REQUIRED ACTION
For each line of the data that includes the word "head", copy the line.

-- -- --

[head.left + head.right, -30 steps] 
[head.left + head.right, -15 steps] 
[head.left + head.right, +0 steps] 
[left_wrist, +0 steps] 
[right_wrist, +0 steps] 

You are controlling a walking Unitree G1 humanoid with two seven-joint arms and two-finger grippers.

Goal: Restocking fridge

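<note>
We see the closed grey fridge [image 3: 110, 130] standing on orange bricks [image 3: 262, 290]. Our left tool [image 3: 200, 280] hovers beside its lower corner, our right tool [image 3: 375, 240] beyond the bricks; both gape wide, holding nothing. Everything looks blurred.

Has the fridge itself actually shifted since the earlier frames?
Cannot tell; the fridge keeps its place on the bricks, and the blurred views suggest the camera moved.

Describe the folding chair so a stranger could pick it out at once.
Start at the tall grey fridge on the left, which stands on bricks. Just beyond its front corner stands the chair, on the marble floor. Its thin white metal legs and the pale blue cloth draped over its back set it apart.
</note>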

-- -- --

TASK RESULT
[head.left + head.right, -30 steps] 
[head.left + head.right, -15 steps] 
[head.left + head.right, +0 steps] 

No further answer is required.